4 years ago (holy shit!) I launched a little project called Yell at the TV!. Up until recently, I’d mostly forgotten about it, but then I got several emails asking for me to remove some tweets. I’d assumed the site just stopped working at some point but apparently not.
For the past 4 years, it’s been slowly slurping up tweets with a few searches (most of which probably failed). It was running on Dreamhost shared hosting, on an ancient version of Rails, using SQLite. It had a 1.7GB production.sqlite. For any number of reasons the site should have stopped working a while ago, but it kept chugging. It was sloooooooooooooooow but Google stuck it out and kept scraping.
At the end of the day, I collected 7,240,187 tweets from 3,224,219 users. I only built in 21 shows and ended up with data about 2,441 episodes of those shows.
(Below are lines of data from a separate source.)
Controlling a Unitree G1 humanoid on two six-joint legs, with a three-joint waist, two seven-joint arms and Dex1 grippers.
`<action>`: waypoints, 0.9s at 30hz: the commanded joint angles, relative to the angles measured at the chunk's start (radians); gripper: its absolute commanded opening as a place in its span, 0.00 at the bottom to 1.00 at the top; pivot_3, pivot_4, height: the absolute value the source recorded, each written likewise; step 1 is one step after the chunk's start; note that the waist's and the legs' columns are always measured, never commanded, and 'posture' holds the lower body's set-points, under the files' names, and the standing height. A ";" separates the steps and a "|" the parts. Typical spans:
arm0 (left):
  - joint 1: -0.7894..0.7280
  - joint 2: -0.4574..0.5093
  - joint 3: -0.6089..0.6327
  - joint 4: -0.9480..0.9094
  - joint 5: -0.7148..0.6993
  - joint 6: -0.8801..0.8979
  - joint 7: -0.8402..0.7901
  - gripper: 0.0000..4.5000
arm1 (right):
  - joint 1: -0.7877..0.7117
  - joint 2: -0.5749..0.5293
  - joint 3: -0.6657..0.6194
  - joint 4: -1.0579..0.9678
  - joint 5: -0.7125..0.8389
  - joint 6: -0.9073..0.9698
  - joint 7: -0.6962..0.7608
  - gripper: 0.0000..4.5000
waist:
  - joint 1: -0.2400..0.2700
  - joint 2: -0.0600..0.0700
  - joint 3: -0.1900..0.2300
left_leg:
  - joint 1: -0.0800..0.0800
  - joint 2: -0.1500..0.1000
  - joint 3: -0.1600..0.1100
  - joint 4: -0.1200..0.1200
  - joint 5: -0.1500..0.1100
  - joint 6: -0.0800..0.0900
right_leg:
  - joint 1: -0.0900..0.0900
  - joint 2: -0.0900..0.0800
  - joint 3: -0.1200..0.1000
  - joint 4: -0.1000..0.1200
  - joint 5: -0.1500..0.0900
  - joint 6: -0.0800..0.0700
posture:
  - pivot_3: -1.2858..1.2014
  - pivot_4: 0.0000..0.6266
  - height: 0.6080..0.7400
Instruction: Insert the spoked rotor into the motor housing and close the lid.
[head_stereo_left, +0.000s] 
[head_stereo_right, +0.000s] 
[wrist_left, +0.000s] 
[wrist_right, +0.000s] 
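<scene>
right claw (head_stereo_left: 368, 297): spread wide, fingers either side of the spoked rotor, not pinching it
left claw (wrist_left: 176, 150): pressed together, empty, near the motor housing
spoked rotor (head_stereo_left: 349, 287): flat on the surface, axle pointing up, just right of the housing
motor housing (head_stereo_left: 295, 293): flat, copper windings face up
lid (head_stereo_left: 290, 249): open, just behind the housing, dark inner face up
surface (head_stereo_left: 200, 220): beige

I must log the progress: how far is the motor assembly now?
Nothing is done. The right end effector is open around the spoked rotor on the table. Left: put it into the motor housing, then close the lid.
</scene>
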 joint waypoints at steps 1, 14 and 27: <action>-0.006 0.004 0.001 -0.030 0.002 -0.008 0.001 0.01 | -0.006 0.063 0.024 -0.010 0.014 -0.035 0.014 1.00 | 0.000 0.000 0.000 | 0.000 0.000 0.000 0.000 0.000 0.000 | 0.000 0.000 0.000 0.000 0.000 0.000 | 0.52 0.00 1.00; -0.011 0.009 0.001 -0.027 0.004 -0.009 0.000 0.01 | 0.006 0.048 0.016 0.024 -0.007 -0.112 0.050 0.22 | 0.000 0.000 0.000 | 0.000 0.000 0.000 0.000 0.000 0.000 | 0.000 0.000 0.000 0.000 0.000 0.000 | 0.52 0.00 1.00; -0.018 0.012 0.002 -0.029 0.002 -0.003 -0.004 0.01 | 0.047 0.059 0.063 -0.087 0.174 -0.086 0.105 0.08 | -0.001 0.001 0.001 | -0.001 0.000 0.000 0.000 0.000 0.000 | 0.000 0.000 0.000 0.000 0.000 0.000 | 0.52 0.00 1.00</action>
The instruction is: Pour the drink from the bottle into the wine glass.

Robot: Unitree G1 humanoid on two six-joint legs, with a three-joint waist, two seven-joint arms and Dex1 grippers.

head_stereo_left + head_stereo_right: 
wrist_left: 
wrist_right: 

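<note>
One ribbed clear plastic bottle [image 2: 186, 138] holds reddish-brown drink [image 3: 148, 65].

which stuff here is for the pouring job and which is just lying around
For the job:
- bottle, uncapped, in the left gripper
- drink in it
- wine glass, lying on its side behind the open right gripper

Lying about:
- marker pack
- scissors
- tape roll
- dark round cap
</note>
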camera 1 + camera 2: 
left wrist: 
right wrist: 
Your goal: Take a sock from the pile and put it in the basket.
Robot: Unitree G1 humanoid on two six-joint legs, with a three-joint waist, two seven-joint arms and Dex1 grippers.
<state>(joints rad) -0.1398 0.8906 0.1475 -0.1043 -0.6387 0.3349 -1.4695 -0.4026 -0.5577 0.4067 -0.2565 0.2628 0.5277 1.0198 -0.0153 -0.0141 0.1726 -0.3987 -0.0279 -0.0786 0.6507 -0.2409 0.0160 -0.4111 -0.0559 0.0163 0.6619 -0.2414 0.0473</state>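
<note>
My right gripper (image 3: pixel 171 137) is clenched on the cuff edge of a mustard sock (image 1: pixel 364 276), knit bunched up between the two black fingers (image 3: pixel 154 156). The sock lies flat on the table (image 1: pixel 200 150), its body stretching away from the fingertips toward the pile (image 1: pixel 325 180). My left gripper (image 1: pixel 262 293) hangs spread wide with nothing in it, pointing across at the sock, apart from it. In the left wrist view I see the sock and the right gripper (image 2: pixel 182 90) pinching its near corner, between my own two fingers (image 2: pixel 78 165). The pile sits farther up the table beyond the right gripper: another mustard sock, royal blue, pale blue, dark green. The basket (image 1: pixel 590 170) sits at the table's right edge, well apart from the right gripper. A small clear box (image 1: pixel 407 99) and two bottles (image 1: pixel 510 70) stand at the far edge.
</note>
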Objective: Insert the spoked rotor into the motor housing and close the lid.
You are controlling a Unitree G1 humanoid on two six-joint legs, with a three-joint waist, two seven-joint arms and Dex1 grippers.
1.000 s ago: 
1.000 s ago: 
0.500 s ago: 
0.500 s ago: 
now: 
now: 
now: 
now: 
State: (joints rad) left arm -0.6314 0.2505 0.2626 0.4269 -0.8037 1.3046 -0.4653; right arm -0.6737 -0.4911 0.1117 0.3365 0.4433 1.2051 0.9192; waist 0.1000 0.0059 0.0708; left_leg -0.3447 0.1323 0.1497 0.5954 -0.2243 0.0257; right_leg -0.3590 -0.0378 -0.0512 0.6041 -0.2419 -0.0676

The data collection and episode classification was pretty dumb, so I know not all of these tweets were really about the TV show or episode I assumed they were.
Given the pervasion of Twitter and #hashtags on TV, I still think that there’s an experience to explore around this. I would love to see more metadata attached to tweets so somebody could build an experience much like SoundCloud for video streaming. There’s only so much you can get humans to encode machine-parsable data and still convey something valuable for humans in 140 characters. You can see Twitter trying to do this with #Music, so we’ll see if they decide to do something for video too.
Anyway, all data has been removed from the site. I may resurrect it in some way if I ever find the time, though honestly just searching Twitter is probably good enough.